Given data below:

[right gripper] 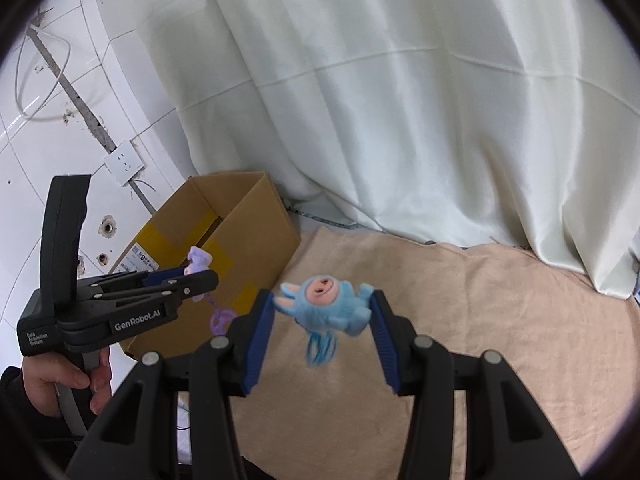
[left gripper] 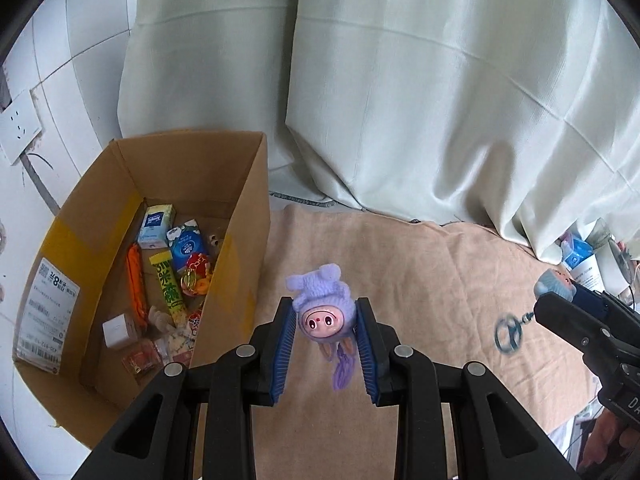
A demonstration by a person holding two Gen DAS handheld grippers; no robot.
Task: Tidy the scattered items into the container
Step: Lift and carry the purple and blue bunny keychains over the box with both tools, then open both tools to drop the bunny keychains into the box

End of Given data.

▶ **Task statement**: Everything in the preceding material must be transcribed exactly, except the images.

▶ **Exercise output**:
[right gripper] 
[left gripper] 
A demonstration by a person holding two Gen DAS handheld grippers; no robot.
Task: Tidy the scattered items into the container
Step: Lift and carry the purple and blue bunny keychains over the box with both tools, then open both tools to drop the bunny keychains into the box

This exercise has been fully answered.